TASK GOAL: A verbatim transcript of the lines below, starting at the first and ending with the one that holds "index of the", is what should be produced.
++++ DATASET SECTION ++++
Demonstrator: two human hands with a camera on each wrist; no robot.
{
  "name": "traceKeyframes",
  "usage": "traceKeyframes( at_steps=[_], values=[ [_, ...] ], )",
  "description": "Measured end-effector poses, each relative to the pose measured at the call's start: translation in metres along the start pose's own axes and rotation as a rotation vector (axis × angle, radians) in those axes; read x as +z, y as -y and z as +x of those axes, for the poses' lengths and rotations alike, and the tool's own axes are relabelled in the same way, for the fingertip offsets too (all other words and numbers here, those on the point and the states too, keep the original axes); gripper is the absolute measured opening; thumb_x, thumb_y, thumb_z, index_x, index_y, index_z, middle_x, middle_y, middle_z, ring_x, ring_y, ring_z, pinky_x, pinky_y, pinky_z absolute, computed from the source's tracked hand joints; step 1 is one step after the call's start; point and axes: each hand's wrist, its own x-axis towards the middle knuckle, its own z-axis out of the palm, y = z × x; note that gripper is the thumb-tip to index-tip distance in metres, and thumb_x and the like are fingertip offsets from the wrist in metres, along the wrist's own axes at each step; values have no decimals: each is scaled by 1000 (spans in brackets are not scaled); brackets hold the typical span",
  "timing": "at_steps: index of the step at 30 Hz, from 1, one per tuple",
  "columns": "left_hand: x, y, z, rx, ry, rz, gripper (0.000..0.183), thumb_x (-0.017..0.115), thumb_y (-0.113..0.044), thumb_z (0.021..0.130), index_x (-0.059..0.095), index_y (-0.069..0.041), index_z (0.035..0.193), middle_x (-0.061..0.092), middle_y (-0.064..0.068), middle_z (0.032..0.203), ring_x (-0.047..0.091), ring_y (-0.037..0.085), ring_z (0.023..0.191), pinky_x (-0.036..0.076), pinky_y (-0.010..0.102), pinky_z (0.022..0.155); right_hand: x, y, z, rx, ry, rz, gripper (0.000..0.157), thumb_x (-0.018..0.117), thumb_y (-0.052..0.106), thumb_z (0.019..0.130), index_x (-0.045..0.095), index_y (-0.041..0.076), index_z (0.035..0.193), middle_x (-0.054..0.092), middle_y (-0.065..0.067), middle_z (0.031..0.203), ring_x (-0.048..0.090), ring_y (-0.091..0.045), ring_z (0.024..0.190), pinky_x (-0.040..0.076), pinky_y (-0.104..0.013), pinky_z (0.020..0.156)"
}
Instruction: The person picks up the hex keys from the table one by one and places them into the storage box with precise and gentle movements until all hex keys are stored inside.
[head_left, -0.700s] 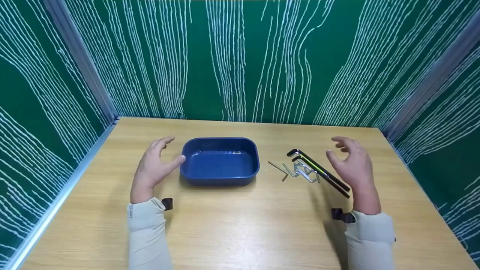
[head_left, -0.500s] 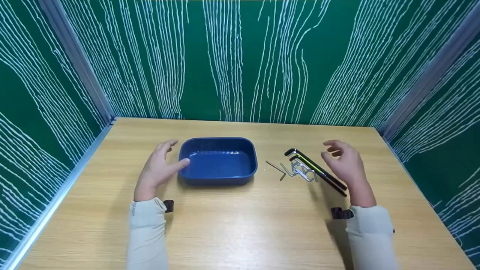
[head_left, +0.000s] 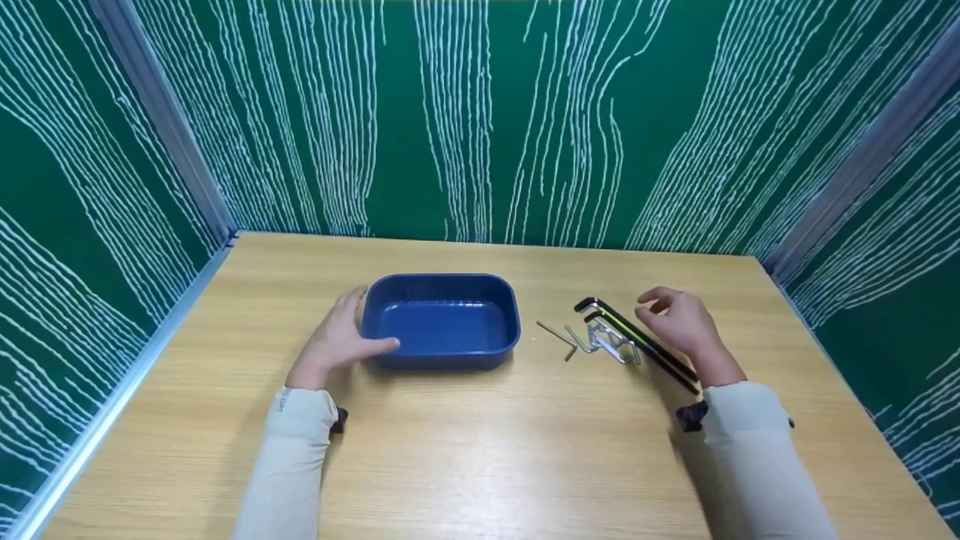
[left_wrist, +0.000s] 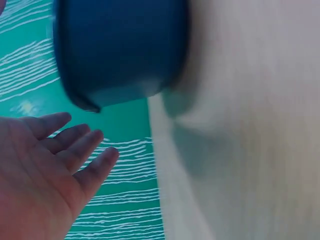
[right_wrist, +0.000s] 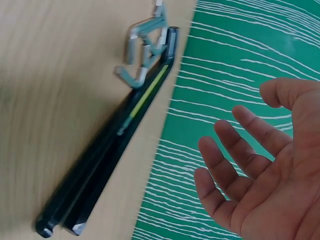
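So the left hand [head_left: 335,337] is held beside the blue tray [head_left: 442,362], fingers loosely spread; tray's parked toward the table's [head_left: 480,457] back edge. Hex keys [head_left: 614,352] are piled right of it, by the right hand [head_left: 681,324], fingers half-curled, nothing pinched. Reaching, seemingly; fingers need closing for any grip.

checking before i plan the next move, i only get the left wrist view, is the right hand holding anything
Observer: No, the right wrist view shows the right hand holding nothing.
Operator: what lies near it
Observer: Two long black hex keys, lying close together on the table.
Operator: and which way up is the blue container
Observer: The head view shows its opening facing up.
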Motion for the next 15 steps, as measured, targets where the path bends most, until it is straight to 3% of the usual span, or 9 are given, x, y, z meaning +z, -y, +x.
traceKeyframes(
  at_steps=[8,15],
  values=[
    [12,4,7,62,7,-15,119,70,-68,44,17,-20,140,29,4,138,33,22,120,31,50,99,7,-11,11,18,51,-43,42,53,47,81,57,17,109,55,-12,100,51,-25,84,43,-30,63],
    [17,5,10,67,8,5,117,78,-53,47,15,-17,140,24,4,141,30,23,123,30,49,100,12,-20,14,71,93,-50,37,54,44,81,57,17,105,56,-10,95,52,-23,78,43,-27,58]
  ],
)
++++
REPLY:
Demonstrator: two human hands with a camera on each wrist; no robot.
{
  "name": "traceKeyframes",
  "usage": "traceKeyframes( at_steps=[_], values=[ [_, ...] ], )",
  "description": "Measured end-effector poses, each relative to the pose measured at the call's start: translation in metres along the start pose's own axes and rotation as a rotation vector (axis × angle, radians) in those axes; read x as +z, y as -y and z as +x of those axes, for the poses' lengths and rotations alike, and the tool's own axes are relabelled in the same way, for the fingertip offsets too (all other words and numbers here, those on the point and the states too, keep the original axes); gripper is the absolute measured opening; thumb_x, thumb_y, thumb_z, index_x, index_y, index_z, middle_x, middle_y, middle_z, ring_x, ring_y, ring_z, pinky_x, pinky_y, pinky_z absolute, computed from the source's tracked hand joints; step 1 is one step after the call's start; point and axes: each hand's wrist, its own x-axis towards the middle knuckle, its own z-axis out of the palm, y = z × x; note that gripper is the thumb-tip to index-tip distance in metres, and thumb_x and the like are fingertip offsets from the wrist in metres, along the wrist's own axes at each step; values have no decimals: each is scaled by 1000 (spans in brackets are not scaled); brackets hold the typical span",
  "timing": "at_steps: index of the step at 30 Hz, from 1, one per tuple",

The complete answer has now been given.